## INFORMATION SHOWN
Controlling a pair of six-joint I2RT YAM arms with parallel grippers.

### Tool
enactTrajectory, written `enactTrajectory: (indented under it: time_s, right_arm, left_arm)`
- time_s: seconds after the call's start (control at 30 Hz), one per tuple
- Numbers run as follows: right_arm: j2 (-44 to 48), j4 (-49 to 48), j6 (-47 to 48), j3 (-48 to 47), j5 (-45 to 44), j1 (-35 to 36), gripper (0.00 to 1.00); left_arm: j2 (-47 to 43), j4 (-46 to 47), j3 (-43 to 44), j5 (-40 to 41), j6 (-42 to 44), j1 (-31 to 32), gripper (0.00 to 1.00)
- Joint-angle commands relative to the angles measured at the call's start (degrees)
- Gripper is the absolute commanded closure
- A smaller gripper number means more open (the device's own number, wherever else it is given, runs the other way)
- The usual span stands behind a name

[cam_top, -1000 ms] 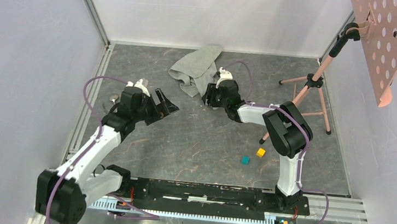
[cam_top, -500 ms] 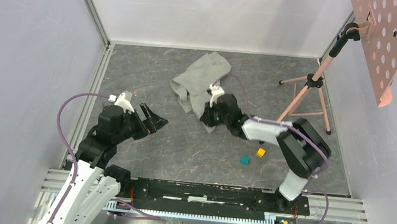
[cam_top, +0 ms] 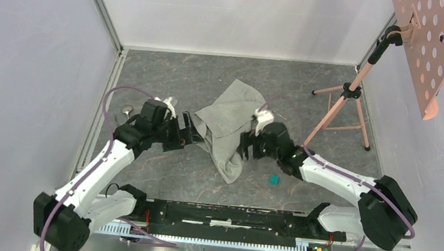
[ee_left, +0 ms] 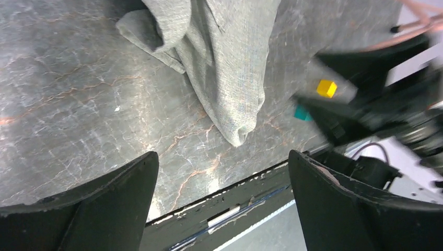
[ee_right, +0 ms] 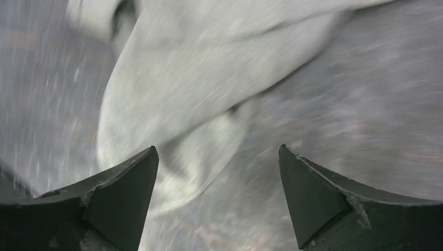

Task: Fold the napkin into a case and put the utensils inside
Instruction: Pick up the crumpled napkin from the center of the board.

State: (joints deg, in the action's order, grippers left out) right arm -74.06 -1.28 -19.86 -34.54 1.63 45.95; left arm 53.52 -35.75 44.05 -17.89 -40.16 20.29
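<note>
Step, likely: spreading napkin (cam_top: 228,115) flat, pre-fold. Napkin bunched on desk (cam_top: 169,77), lying between both claws. Left claw (cam_top: 192,130) wide open, empty, at cloth's edge. Right claw (cam_top: 247,146) open, cloth just ahead, ungripped. Next: pinch corners, pull apart.

**A:** How is the light?

**B:** Bright and even, from overhead. Shadows on the table (cam_top: 190,178) are soft, and the top view is sharp.

**A:** And the wrist views?

**B:** In the right wrist view, motion blur smears the napkin (ee_right: 209,78). In the left wrist view, a pale sheen lies near the table's near edge, and the right arm (ee_left: 386,112) is blurred.
</note>
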Motion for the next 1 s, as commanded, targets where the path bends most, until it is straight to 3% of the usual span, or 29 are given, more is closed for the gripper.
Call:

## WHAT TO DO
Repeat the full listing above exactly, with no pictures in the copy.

## REPLY
Controlling a pair of six-joint I2RT YAM arms with parallel grippers.

### Tool
enactTrajectory, written `enactTrajectory: (indented under it: time_s, right_arm, left_arm)`
- time_s: seconds after the call's start (control at 30 Hz), one per tuple
- Numbers run as follows: right_arm: j2 (-44 to 48), j4 (-49 to 48), j6 (-47 to 48), j3 (-48 to 47), j5 (-45 to 44), j1 (-35 to 36), gripper (0.00 to 1.00); left_arm: j2 (-47 to 43), j4 (-46 to 47), j3 (-43 to 44), j5 (-40 to 41), j6 (-42 to 44), j1 (-31 to 32), gripper (0.00 to 1.00)
- Joint-angle commands relative to the angles measured at the call's start (degrees)
- Gripper is the absolute commanded closure
- A smaller gripper number means more open (the device's own number, wherever else it is given, runs the other way)
- The usual span stands behind a name

[cam_top, -1000 ms] 
[cam_top, -500 ms] 
[cam_top, +0 ms] 
[ee_left, +0 ms] 
[ee_right, +0 ms] 

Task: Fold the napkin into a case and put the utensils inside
Instruction: Pick up the crumpled napkin from the center of the board.

State: (joints deg, in the action's order, grippers left out) right arm -74.06 -1.28 -19.86 -34.54 1.63 45.95; left arm 53.52 -35.75 44.05 -17.89 -40.16 20.29
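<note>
Step, likely: spreading napkin (cam_top: 228,115) flat, pre-fold. Napkin bunched on desk (cam_top: 169,77), lying between both claws. Left claw (cam_top: 192,130) wide open, empty, at cloth's edge. Right claw (cam_top: 247,146) open, cloth just ahead, ungripped. Next: pinch corners, pull apart.

**A:** How is the light?

**B:** Bright and even, from overhead. Shadows on the table (cam_top: 190,178) are soft, and the top view is sharp.

**A:** And the wrist views?

**B:** In the right wrist view, motion blur smears the napkin (ee_right: 209,78). In the left wrist view, a pale sheen lies near the table's near edge, and the right arm (ee_left: 386,112) is blurred.
</note>
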Motion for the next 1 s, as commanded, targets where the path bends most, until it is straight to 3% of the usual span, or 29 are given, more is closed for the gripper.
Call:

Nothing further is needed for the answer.